American Indians in Bay Area remember Wilma Mankiller
By Katy Murphy Oakland Tribune
Years before she became the first woman elected chief of the Cherokee Nation and decades before receiving the Presidential Medal of Freedom, Wilma Mankiller was a powerful advocate for American Indian families in the Bay Area.
Mankiller died Tuesday at her home in Tahlequah, Okla., the city where she was born. She was 64.
The tribal leader grew up in a housing project in San Francisco's Hunters Point neighborhood and worked in Oakland in the 1970s. Her family moved to the Bay Area in the 1950s as part of a government relocation plan for American Indians.
As a young woman, Mankiller helped develop programs on both sides of the Bay for people struggling to adjust to life off the reservation. With few other American Indians in their schools and neighborhoods, relocated children and families often felt isolated and lost, said Janet King, who directs a program at Oakland's Native American Health Center for children who have experienced trauma.
"Native children were dropping out at the elementary school level," King said.
King said that Mankiller was instrumental in creating "another kind of community" for American Indians and that she created places for children to learn about their history in a way that wasn't taught in public schools.
"Wilma knew how difficult it was to go to school as a native person," King said.
"When she spoke, people really listened," said her friend Marilyn St. Germaine, of Alameda.
As director of the Native American Youth Center on East 14th Street in Oakland, not far from where the Native American Health Center is now, Mankiller publicly criticized the Oakland school system.
"Oakland public school services are just inadequate for American Indian students," she told a Tribune reporter for an article published in 1977.
Mankiller worked with the school district to develop those programs, including a public child care center that St. Germaine said has since been dismantled. About 175 Oakland public school students identified themselves as American Indian in 2008, less than one-half of a percent of the school district's enrollment.
St. Germaine said her friend's experience in an urban housing project shaped her as a leader. "She understood not only Indians, I think, but the plight of minority people because she grew up in Hunters Point," St. Germaine said.
Mankiller's activism began in earnest in 1969, when she took part in a 19-month occupation of Alcatraz Island, claiming it as Indian land. The goal was to build a cultural center on the island, which was no longer housing prisoners.
Her friend Jerry Roybal, of Sonoma, was there. He described the occupation as "the real genesis, the awakening" of the American Indian Movement, in which Mankiller and others would play a key role.
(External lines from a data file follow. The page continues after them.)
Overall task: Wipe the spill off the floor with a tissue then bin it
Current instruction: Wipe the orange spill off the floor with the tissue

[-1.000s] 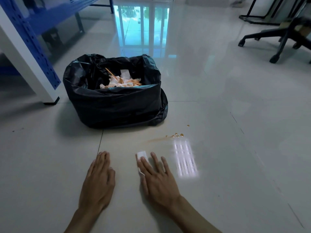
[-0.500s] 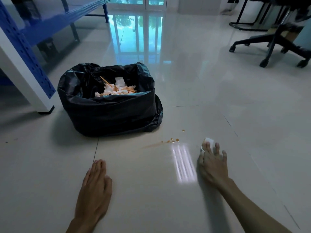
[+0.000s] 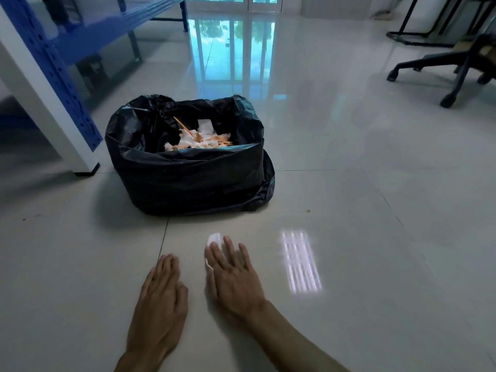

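Note:
My right hand [image 3: 233, 275] lies palm down on the pale floor tiles, pressing a white tissue [image 3: 214, 238] whose edge shows past my fingertips. Just in front of it stands the bin [image 3: 188, 178], lined with a black bag and holding white tissues stained orange. My left hand [image 3: 161, 294] rests flat on the floor beside the right one and holds nothing. One small orange speck [image 3: 308, 210] sits on the tile to the right of the bin. I see no orange smear near the bright light patch [image 3: 300, 260].
A blue and white shelf leg [image 3: 67, 124] stands left of the bin. An office chair base on castors [image 3: 445, 73] is at the far right. Glass doors reflect on the glossy floor at the back.
My right hand has swept the tissue from the right of the light patch back leftward to beside my left hand. The orange drops and smear seen earlier are gone from the tile.

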Available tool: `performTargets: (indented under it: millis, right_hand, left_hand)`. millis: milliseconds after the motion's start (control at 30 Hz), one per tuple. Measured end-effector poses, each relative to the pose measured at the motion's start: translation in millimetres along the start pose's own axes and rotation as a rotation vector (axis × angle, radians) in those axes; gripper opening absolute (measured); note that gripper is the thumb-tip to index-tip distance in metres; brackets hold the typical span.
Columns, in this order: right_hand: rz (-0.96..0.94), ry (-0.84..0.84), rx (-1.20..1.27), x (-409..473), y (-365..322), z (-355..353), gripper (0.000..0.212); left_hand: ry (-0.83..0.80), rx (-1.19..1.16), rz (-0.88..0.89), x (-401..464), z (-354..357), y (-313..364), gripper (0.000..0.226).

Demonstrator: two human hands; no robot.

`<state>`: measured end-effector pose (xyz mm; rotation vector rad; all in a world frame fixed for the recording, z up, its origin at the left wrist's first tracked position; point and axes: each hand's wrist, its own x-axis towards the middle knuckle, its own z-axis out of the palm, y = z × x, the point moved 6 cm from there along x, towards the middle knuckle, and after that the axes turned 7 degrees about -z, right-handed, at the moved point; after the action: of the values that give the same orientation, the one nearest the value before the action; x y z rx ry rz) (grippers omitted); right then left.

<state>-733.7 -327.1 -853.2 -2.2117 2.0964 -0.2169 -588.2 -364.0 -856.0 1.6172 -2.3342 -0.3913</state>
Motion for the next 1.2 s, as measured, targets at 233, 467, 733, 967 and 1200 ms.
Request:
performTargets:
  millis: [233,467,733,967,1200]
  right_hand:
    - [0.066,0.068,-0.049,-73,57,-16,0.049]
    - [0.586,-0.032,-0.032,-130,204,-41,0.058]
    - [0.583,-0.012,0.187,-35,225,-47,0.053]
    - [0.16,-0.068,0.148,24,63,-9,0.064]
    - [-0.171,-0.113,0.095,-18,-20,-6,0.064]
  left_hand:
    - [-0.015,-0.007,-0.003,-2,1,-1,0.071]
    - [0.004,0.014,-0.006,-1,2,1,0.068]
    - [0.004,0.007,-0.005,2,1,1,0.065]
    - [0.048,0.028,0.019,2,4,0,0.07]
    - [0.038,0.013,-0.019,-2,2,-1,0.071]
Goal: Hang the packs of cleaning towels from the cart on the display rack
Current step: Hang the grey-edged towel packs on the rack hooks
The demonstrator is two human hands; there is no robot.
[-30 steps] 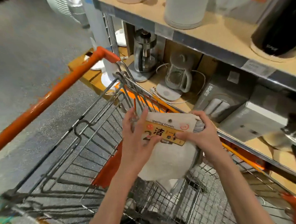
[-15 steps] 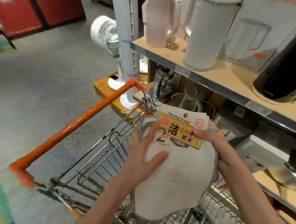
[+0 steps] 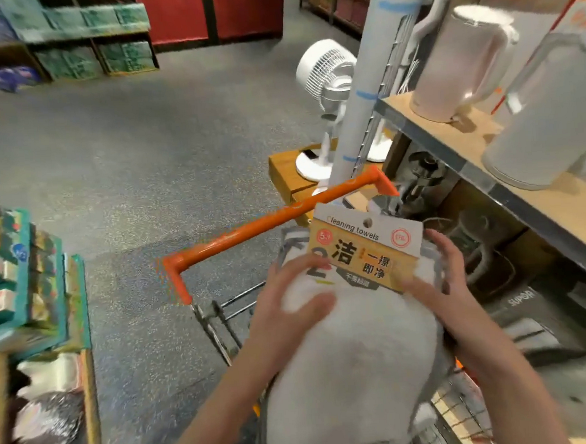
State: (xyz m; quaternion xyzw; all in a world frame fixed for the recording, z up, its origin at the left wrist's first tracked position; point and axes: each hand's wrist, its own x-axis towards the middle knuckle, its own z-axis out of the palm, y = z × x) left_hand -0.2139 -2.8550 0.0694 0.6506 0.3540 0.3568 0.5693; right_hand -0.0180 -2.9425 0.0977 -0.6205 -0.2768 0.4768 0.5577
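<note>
Held up between both hands over the cart (image 3: pixel 221 312), well above its wire basket: a pack of cleaning towels (image 3: pixel 354 348), white and fluffy, topped by a card header (image 3: pixel 367 248) printed "Cleaning towels" with a small hang hole near its upper edge. On the pack's left face, the left hand (image 3: pixel 290 311), fingers spread and lightly curled over the soft cloth, thumb laid across the front just under the card's lower left corner. On the right flank, the right hand (image 3: pixel 441 284), fingers wrapped round the pack's edge beside the card's right end, thumb pressed on the front below the card. Pack thus clasped from both sides, card end uppermost and tilted away, cloth bulk hanging down between the two forearms. Directly behind the card, the cart's orange handle bar (image 3: pixel 271 223), running from lower left to upper right. To the right, a wooden shelf (image 3: pixel 451 143) carrying white kettles (image 3: pixel 460 64), with a glass appliance (image 3: pixel 422 176) in the dim bay beneath and a grey box (image 3: pixel 523 300) marked SUPOR lower still. Beyond the handle, a white standing fan (image 3: pixel 327 72) on a low wooden platform (image 3: pixel 285 174), beside a pale upright post (image 3: pixel 375 79). At far left, blurred green-edged trays (image 3: pixel 23 272) of packaged goods. Underfoot, speckled grey floor (image 3: pixel 143 155).
</note>
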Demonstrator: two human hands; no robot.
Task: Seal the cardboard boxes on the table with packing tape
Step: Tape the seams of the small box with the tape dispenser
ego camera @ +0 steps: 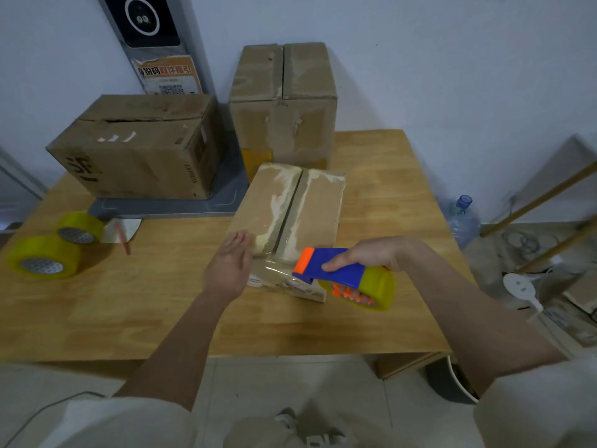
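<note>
A small flat cardboard box (319, 208) lies in the middle of the wooden table (129, 305), its two top flaps meeting at a centre seam with old tape residue. My right hand (371, 252) grips a blue and orange tape dispenser (332, 266) with a yellow roll, held against the box's near end, where clear tape covers the front face. My left hand (231, 263) hovers open, fingers apart, at the box's near left corner. A wide box (135, 147) stands at the back left and a tall box (284, 105) at the back centre.
Two yellow tape rolls (45, 257) lie at the table's left edge, beside a small round mirror-like disc (121, 229) with a pink stick. A grey device base (223, 195) sits under the wide box. A water bottle (462, 218) and clutter stand on the floor right.
</note>
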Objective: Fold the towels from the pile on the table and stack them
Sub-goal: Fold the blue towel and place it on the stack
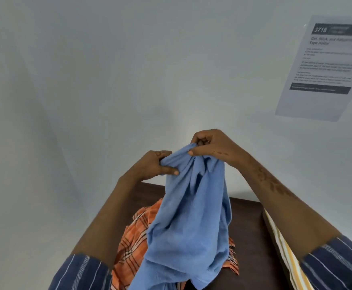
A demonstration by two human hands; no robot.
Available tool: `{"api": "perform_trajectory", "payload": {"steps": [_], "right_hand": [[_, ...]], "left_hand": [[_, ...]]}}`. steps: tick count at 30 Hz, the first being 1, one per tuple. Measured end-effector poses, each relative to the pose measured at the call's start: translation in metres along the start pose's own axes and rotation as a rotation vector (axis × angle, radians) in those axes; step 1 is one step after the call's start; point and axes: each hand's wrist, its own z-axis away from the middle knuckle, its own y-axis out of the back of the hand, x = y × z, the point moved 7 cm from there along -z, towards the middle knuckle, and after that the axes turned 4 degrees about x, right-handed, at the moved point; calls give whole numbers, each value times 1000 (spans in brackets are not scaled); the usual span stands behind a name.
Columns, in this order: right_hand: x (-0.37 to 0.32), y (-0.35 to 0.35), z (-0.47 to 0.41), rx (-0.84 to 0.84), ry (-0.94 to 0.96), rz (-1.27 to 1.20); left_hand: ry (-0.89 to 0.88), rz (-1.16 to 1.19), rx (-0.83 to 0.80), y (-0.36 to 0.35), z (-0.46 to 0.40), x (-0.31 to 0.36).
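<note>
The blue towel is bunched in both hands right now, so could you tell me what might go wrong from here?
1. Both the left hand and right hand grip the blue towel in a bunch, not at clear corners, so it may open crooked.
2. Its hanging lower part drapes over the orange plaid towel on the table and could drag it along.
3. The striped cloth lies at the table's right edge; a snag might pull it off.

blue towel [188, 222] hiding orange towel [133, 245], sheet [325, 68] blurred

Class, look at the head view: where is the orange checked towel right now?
The orange checked towel lies low and centre-left on the dark table, behind the hanging blue towel, between the forearms.
</note>
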Motion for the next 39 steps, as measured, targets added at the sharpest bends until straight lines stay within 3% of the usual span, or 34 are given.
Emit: {"api": "perform_trajectory", "payload": {"steps": [3,7,9,12,15,17,19,22,24,28,32,36,39], "right_hand": [[-16,16,-6,52,42,-171],[-12,50,-19,236,29,-394],[-4,50,-22,214,-28,-361],[6,7,-12,-157,-138,-210],[11,-69,16,-659,-131,54],[20,-105,28,-758,-160,132],[36,-120,20,-561,-167,65],[72,-104,9,17,-350,-163],[81,-100,11,220,-375,-241],[64,-114,5,177,-259,-163],[44,-108,-6,319,-20,-53],[14,-109,-19,216,251,279],[11,-110,-25,105,248,323]], "left_hand": [[-52,-127,70,27,-4,5],[-5,-57,121,65,-9,-12],[34,-18,211,78,-12,-23],[37,25,398,89,-13,-32],[-84,201,351,79,-13,-30],[-110,301,293,69,-10,-22],[-12,503,362,65,-2,-24],[117,941,467,51,17,-49],[26,1220,255,37,22,-51],[-60,1188,56,22,20,-52],[-10,1254,-96,17,29,-46],[29,1211,-92,22,37,-48],[43,1112,-25,27,42,-48]]}}
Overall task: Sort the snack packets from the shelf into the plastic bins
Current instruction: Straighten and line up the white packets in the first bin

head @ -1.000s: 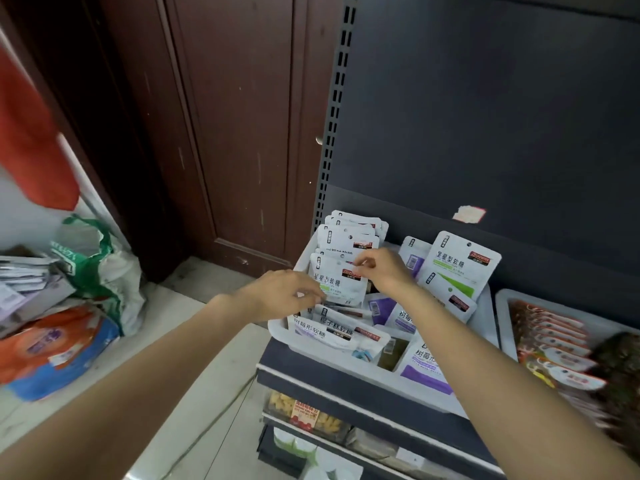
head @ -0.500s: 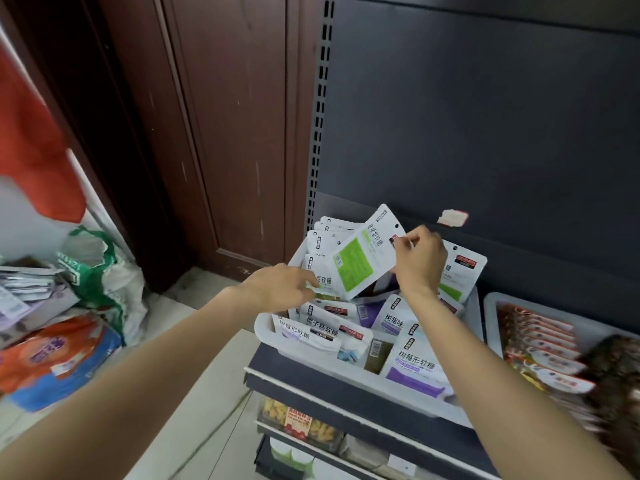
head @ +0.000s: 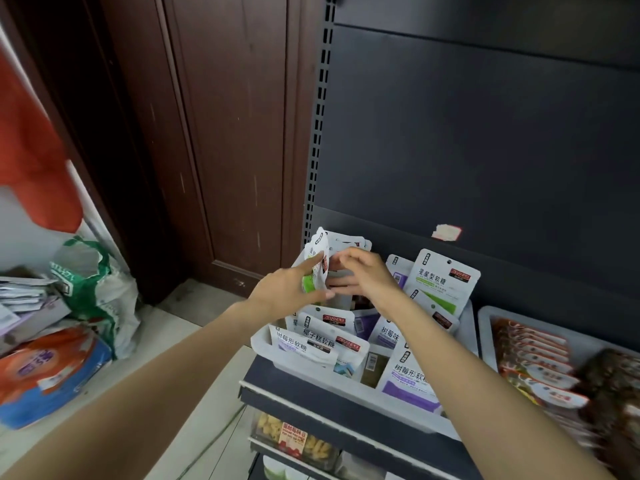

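A person's 2 hands meet over a white plastic bin (head: 273, 344) on a dark shelf (head: 346, 407); the left hand (head: 289, 289) pinches a white packet with a green patch (head: 317, 268) at the bin's back left corner, fingers closed on its face; the right hand (head: 363, 277) curls against the stack of white packets (head: 349, 244) just behind, though whether its fingers grip anything cannot be told; more packets fill the bin; a 2nd bin (head: 485, 317) of red packets (head: 533, 351) sits to the right.
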Demonstrator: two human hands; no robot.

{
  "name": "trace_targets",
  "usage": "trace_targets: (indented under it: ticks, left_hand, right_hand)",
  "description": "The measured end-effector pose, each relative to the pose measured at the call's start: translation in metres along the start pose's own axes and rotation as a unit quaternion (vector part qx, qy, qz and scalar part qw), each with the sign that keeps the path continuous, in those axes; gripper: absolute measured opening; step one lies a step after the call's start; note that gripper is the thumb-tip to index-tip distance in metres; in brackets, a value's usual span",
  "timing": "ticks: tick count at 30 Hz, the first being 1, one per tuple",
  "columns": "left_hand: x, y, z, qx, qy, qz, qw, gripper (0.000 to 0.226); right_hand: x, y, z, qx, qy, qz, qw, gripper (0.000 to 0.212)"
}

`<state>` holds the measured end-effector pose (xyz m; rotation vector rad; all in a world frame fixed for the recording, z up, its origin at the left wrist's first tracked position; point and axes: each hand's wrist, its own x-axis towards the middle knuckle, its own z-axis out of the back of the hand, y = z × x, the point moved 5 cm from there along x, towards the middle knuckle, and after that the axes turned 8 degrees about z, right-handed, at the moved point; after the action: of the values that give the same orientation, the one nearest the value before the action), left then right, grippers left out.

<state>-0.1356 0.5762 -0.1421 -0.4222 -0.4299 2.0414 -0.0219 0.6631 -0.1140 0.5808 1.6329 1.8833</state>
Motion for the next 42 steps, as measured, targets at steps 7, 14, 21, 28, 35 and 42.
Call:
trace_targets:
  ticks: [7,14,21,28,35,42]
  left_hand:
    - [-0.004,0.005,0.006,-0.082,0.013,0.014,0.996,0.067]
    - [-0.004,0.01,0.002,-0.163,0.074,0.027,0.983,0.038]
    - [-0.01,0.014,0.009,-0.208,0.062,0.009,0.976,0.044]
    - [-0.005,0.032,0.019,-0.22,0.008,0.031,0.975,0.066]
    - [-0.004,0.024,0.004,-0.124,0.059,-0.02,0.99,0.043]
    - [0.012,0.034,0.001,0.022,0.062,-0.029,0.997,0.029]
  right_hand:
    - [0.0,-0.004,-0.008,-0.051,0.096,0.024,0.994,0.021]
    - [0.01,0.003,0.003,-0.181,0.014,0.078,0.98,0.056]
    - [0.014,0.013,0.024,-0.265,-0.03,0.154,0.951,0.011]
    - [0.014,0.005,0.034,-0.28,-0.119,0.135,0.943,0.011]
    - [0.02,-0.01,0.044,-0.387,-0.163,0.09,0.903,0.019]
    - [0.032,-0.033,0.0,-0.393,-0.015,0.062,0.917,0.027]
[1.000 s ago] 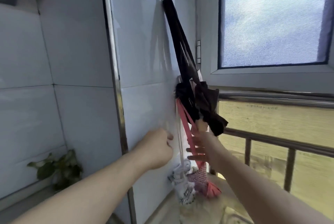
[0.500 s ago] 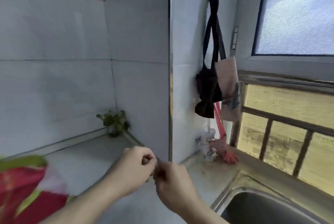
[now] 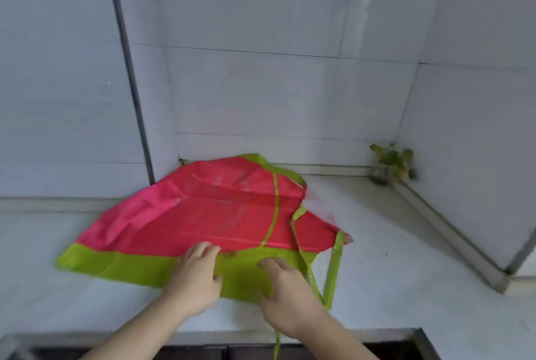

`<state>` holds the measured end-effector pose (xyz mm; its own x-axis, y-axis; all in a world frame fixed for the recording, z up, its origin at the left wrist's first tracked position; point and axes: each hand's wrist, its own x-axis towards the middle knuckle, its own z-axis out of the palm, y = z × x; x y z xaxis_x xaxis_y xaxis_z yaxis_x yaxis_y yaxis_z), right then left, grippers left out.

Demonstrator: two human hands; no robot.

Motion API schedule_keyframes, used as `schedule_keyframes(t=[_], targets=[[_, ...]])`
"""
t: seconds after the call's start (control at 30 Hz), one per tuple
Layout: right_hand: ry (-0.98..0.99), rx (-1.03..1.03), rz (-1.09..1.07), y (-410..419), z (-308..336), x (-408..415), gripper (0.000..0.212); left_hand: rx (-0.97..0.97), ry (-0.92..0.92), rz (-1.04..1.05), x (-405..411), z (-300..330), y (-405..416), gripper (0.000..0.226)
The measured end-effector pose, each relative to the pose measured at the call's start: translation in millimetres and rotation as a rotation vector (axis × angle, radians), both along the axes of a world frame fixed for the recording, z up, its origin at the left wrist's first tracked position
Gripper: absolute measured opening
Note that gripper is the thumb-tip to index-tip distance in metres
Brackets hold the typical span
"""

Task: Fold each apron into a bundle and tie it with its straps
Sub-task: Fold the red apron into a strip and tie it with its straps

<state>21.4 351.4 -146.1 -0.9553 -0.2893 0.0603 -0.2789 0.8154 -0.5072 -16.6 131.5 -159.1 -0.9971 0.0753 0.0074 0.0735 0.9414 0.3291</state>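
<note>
1. I am pressing my left hand (image 3: 195, 275) and right hand (image 3: 285, 287), fingers loosely spread and gripping nothing, on the apron (image 3: 203, 214), at its near green hem.
2. It is lying part-folded on the counter (image 3: 406, 243).
3. Thin, slick, light cloth, I judge; I am planning to pinch hem corners, then straps (image 3: 333, 266).

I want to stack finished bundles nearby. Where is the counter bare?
Bare counter lies right of the apron, up to the plant in the corner. The middle is crowded: both hands rest on the apron, straps trailing.
</note>
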Motion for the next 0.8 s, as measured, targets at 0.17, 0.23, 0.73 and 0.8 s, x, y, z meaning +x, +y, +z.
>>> schedule_keyframes(t=[0.17,0.23,0.73,0.8], targets=[[-0.009,0.119,0.032,-65,-26,-33,0.075,-0.055,0.005,0.047,7,-32,-87,0.079],[-0.016,0.2,0.008,-70,-31,-45,0.091,-0.126,0.116,-0.007,5,-36,-96,0.072],[0.029,0.335,0.173,-34,-19,-15,0.092,0.581,0.18,0.013,2,-32,-77,0.03],[0.189,0.427,0.122,-24,-25,-13,0.064,0.667,0.135,-0.026,1,-15,-69,0.035]])
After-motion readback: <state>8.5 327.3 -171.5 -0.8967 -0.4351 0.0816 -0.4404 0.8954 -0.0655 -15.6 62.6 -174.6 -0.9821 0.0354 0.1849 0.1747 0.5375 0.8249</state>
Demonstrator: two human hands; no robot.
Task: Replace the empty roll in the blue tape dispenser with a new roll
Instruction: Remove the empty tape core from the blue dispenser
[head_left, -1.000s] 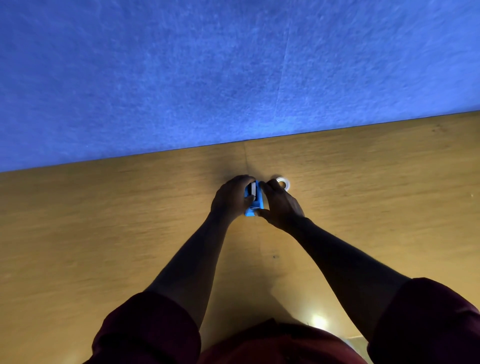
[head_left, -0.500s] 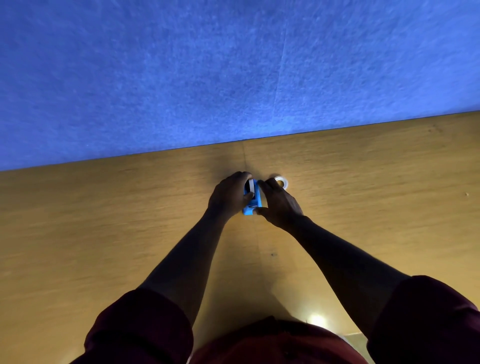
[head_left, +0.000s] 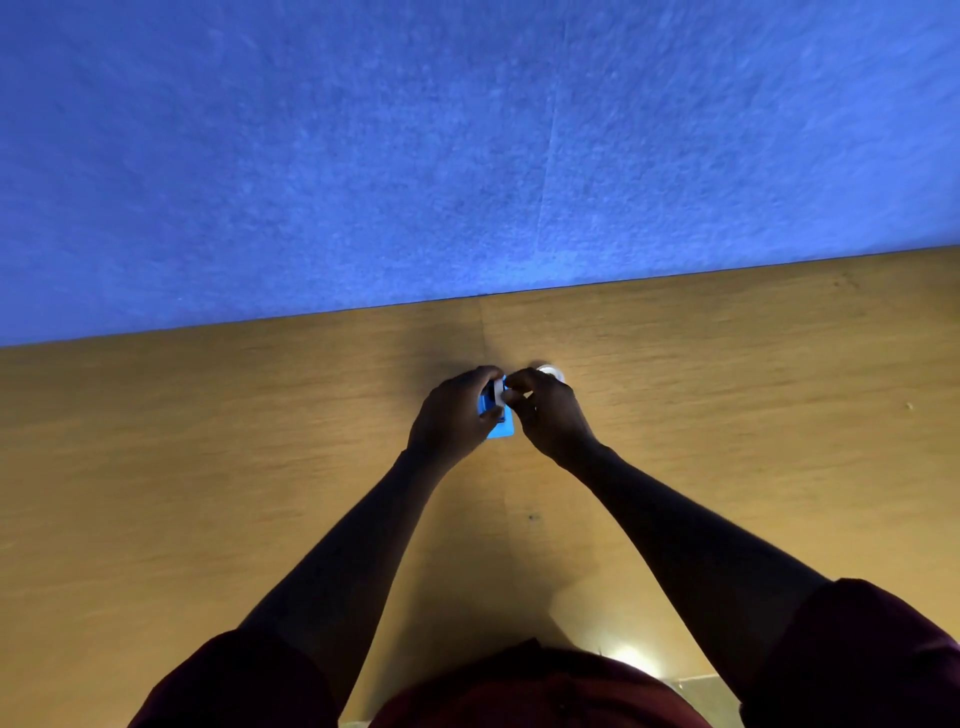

Roybal said it was during Mankiller's years in the Bay Area that she acquired a deep knowledge of constitutional, federal and administrative law that she would draw from as chief. She led the Cherokee Nation of Oklahoma between 1985 and 1995, expanding health and social services for children and families. In 1998, President Bill Clinton awarded her the Presidential Medal of Freedom, the highest civilian honor.
"She was one of the few people I know that was a real Indian in the traditional sense: that you are a service to the community and you don't do it for yourself," Roybal said.
Health problems long had plagued Mankiller, who died of pancreatic cancer, according to The Associated Press.
"She's in a good place now," Roybal said. "Her suffering's over."